Did you know?
On 28 September 2023, the China Administration of Cyberspace (“CAC”) issued a consultation draft Provision on the Regulation and Promotion of Cross-border Data Transfer (“Draft Provision”) proposing to relax the compliance requirements for cross-border data transfer. The Draft Provision proposes to exempt, under certain circumstances, a data processor’s obligations to either pass an official security assessment, record a standard contract, or obtain a recognised certification (“Transfer Tools”), to facilitate transferring data outside Mainland China as required by Article 38 of the PRC Personal Information Protection Law (“PIPL”).
The circumstances include where the outbound transfer of personal information is necessary:
- for the conclusion / performance of a contract such as the cross-border purchase of goods/services and remittance, booking of air tickets and hotels, visa applications, etc.;
- for human resources management provided that the data processors’ labour rules and regulations and collective contracts are in compliance with the national laws; or
- in an emergency situation for protecting the life, health and property safety of natural persons.
The Draft Provision also clarifies:
- where it is estimated that the outbound transfer involves personal information belonging to less than 10,000 data subjects within 1 year, adoption of any Transfer Tool is not required. Notwithstanding this, the consent of data subjects will be required if the outbound transfer is based on consent;
- where it is estimated that the outbound transfer of personal information within 1 year involves more than 10,000 but less than 1 million data subjects and, provided that either a standard contract concluded with the overseas data recipient has been recorded, or a recognised certification has been obtained, official security assessment is not required. For outbound transfer of personal information of more than 1 million data subjects, official security assessment is required. In any event, the consent of data subjects is required if the outbound transfer is based on consent.
Why does this matter to you?
This is a significant clarification from the CAC concerning the cross-border data transfer security review requirements. It should be encouraging to businesses as the proposed exemptions should lessen the compliance burden on data processors. However, some uncertainties remain.
For instance, as discussed in our previous news alert about the Transfer Tools (see here), one of the benchmarks triggering official security assessment is where 10,000 or more data subjects’ sensitive personal information has been processed since 1 January of the preceding year. It is not clear whether the volume of sensitive personal information processed will remain a determining factor in the Draft Provision’s proposal to exempt data processors from official security assessment.
It is also unclear whether data processors who process more than 1 million data subjects’ personal information but actually expect to export less than 10,000 data subjects’ personal information, will be required to adopt any Transfer Tool at all.
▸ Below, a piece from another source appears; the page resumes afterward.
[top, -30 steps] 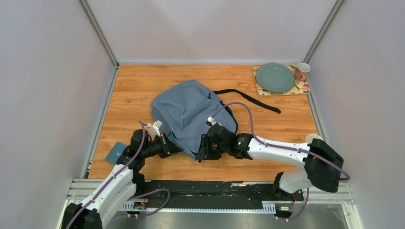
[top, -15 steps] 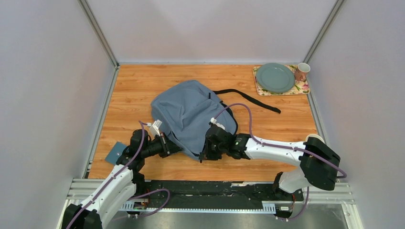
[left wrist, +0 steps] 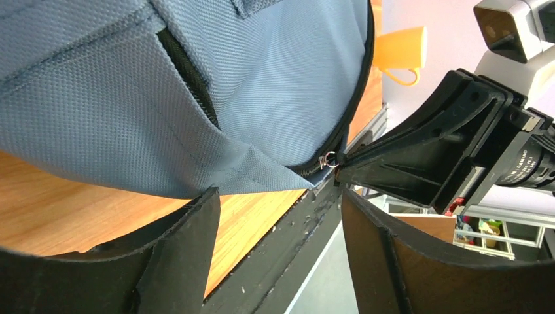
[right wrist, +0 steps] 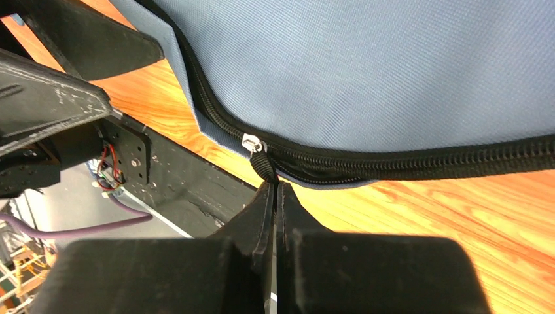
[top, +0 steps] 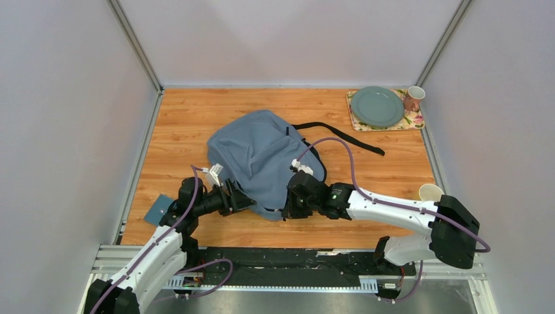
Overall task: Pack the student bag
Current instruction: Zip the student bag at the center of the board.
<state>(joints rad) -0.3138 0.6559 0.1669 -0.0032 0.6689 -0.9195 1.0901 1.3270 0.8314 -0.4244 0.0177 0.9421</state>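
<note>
We see the bag [top: 258, 157] lying mid-table [top: 190, 118], its zipped hem toward 6 o'clock. At the bag's 7 o'clock our left gripper [top: 241, 199] stands spread wide, grasping nothing. At 5 o'clock our right gripper [right wrist: 275, 193] is clenched on the black zip pull [right wrist: 262, 163].

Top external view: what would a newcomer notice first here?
The grey-blue student bag sprawls in the middle of the wooden table, its black strap trailing toward the far right. At its near edge the right gripper is shut on the zip pull, and the left gripper stands open at the bag's corner. A green plate sits on a floral mat in the far right corner.
</note>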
How the proposed exemptions will align with other existing or proposed practices needs to be considered. For instance, in the human resources management context, processing of personal information should conform to the labour law requirements. It also remains to be seen how the exemption for transfers necessary for the performance of a contract will be implemented in practice, bearing in mind that it may need to be read together with the new national standard on giving notice and seeking consent in relation to personal information processing effective from 1 December 2023. The necessity of the personal information is a key requirement under the national standard, and this has to be considered in light of the nature of the underlying contracts, as well as the specific purpose of such contracts. This could potentially narrow the application of the contractual exemption under the Draft Provision.
Therefore, in ascertaining their obligations under Article 38 of the PIPL, businesses will need to assess carefully whether their various data processing activities come within the proposed exemptions.
It is important to remember that compliance with Article 38 of the PIPL is not the only obligation applicable to exporting personal information outside Mainland China. Businesses should ensure that their overall practice is in line with the PIPL. For instance, the consent requirement still applies to the extent that consent is relied upon as the legal basis for outbound transfer of personal information, as reiterated in the Draft Provision. Given also the recent release of the draft Measures for Compliance Audit on Personal Information Protection, which proposes to grant more power to the regulators to conduct compliance audit on data processors, businesses should review their practices as soon as possible to manage the increasing data compliance risks.